▶ [TASK DIRECTIONS]: Provide only the number of lines in the following data that contain "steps".

▶ [GIVEN MATERIAL]:
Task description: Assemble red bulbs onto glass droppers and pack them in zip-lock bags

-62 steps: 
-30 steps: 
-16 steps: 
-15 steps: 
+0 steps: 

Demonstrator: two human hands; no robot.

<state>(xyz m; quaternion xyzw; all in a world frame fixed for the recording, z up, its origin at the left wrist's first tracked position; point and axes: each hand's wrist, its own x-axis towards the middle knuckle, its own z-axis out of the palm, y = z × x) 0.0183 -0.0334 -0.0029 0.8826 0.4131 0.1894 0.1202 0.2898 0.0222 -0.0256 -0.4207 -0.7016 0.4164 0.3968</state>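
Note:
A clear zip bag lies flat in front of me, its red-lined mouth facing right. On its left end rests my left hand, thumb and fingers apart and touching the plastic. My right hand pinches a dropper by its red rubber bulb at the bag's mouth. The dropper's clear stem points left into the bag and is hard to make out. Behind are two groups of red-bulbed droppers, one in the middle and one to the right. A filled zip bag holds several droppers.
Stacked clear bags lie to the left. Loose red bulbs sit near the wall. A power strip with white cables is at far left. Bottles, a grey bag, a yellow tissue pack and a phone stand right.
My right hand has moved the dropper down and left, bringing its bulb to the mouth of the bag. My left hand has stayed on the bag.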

▶ [TASK RESPONSE]: 5